The project has the direct objective to take an invention from early demonstration through to the point at which industrial and commercial interest can be garnered, whether that is through license or spinout. Given the early stage of the idea, that target is ambitious, but the impact on wealth creation and jobs could be high. In particular, the extension of new manufacturing methods based around nano-embossing that were made in the current Fellowship to aligned and birefringent materials has the potential for wider use in the field of optics and electrooptic devices, from enabling embossed geometrical optics (such as Panchatranam lenses) to new device modes. One aim in particular would be to create a liquid crystal lens that has sufficient clarity and operating performance, that it could be used in mobile phone cameras.

The design of novel LC systems has long been a strength of the UK liquid crystal community and has had a significant impact on both international academic research and on the displays industry, generating substantial royalties to the UK Government and commercial activities of multiple industrial groups in the UK (including Merck, Sharp, Microsoft, Proctor and Gamble, Forth-dimension, Flexenable, Displaydata, etc). There is significant interest in non-display applications of LCs, as wide ranging as spatial light modulators for telecommunications, wave-front correction, smart windows, controllable lighting and environment, and biological and chemical sensors. In the field of displays too, there remain the challenges of producing high reflectance colour and holographic 3D displays. Liquid crystals remain strong contenders as solutions to these challenges and the longer-term work of the proposal will make an impact. This has been recognised by Merck, as the world-leading supplier of the materials that go into such devices, Merck is a potential beneficiary of any increased sales of liquid crystals, who give strong support to this proposal.

The company recently co-founded by the applicant, Dynamic Vision Systems, operates in the healthcare sector, combining liquid crystals and printed electronics to manufacture switchable contact lenses. This aims to relieve millions of presbyopia sufferers in the UK alone, and of course has the potential to address this important global problem. This company and could benefit directly if the polarisation independent operation of liquid crystals can be extended to contact lenses. This will help maintain that world lead for the UK in the application of liquid crystals beyond displays. Some of the inventions being tackled in this proposal will directly impact that capability.
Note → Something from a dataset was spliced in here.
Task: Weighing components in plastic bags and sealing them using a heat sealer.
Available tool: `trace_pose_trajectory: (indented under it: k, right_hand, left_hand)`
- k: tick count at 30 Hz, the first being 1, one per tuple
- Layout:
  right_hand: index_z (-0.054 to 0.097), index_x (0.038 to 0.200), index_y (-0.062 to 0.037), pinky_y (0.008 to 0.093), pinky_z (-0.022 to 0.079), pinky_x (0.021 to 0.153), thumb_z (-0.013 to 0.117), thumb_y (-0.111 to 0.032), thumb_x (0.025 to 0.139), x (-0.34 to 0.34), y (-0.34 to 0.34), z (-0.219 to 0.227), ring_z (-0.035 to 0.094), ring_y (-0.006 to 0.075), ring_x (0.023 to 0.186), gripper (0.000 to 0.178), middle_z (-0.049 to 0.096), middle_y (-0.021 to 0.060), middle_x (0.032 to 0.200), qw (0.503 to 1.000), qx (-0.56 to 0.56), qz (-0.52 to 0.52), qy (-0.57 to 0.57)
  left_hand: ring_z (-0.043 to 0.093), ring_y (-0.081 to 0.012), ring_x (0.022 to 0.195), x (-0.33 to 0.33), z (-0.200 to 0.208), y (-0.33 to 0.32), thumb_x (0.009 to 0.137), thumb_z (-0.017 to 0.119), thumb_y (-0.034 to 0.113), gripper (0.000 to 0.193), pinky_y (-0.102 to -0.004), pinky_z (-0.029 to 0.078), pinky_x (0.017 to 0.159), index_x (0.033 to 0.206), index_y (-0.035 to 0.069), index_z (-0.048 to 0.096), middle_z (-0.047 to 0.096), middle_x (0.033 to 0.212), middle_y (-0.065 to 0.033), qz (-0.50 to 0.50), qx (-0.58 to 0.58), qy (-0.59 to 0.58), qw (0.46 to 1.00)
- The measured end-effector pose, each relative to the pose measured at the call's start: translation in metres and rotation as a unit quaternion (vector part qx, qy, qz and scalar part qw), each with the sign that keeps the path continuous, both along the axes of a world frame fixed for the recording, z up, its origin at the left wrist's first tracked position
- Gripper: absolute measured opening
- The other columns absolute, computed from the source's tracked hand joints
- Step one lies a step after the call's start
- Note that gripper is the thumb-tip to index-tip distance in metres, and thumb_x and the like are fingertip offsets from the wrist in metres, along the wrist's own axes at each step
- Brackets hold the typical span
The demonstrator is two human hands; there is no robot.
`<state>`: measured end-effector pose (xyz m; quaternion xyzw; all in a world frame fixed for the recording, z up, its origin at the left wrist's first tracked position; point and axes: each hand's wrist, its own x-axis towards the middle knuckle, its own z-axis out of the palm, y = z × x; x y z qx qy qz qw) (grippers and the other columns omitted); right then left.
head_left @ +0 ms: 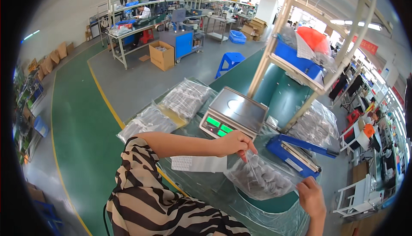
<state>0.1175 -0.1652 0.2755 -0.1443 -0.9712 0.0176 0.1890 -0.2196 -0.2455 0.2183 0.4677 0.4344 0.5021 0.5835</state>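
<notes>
Left fingers [249, 145] and right fingers [306, 185] pinch the clear bag [264, 180] beside a blue lever device [307, 145].

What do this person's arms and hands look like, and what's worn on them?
The left arm has a loose sleeve, striped black and beige like a zebra. The left hand and right hand are gloveless; no sleeve shows on the right forearm.
</notes>
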Motion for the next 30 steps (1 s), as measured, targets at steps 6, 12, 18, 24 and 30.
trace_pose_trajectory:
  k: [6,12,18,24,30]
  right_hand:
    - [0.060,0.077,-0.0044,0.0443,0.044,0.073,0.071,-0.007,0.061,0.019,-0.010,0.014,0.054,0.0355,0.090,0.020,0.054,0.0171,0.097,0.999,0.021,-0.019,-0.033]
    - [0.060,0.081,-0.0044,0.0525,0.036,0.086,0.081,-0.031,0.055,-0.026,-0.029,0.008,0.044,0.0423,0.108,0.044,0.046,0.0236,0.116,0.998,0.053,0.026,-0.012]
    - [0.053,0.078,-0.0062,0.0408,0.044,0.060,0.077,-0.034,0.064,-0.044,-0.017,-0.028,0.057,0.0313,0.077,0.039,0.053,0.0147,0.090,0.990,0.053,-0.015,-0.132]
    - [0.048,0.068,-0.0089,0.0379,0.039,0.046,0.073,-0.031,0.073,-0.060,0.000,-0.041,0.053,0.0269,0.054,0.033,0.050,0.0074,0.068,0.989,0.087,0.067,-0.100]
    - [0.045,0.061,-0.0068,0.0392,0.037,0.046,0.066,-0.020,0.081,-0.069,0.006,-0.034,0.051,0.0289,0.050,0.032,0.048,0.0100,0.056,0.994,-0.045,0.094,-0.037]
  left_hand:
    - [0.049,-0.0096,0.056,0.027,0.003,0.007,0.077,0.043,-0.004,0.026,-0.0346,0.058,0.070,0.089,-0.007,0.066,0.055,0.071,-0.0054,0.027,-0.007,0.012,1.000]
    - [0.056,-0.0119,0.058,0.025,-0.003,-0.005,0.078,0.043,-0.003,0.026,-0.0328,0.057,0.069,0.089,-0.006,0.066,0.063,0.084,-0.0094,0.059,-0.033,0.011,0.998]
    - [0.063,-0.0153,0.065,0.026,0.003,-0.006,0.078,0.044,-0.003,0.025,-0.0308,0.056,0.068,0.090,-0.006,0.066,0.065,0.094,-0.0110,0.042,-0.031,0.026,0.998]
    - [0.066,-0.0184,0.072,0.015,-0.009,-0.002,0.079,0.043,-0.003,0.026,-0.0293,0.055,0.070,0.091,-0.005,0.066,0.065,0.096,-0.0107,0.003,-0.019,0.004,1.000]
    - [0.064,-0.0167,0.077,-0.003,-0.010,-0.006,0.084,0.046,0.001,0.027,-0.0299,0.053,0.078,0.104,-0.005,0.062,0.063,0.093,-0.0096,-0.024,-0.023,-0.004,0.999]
The EPSRC have recognised that self-assembly, photonic materials and soft matter are areas of strength for the UK and have labelled soft matter as a topic meriting increased funding. This proposal offers to help keep the UK position at the forefront of device applications using these functional materials. In addition to significant academic impact, the work will lead directly to new patents and IP, including (but not restricted to) adaptive optics, spatial light modulators, fast electro-optic shutters and beam steering. It has a strong potential for industrial routes to market, through existing industrial contacts, the applicant's proven track record of taking novel science to commercial application and his explicit desire to create a third spin-out company resulting from the proposed work, with its concomitant wealth and job creation in the North East of England.

Lastly, the project gives a unique opportunity for exposure of interdisciplinary PDRAs and PGR to training from an academic with many years of award winning science working within industry, an academic that combines invention, innovation and entrepreneurism. Already, the impact on students, and the public through outreach lectures, has been high. Extending this fellowship for the applicant will help consolidate and accelerate that impact.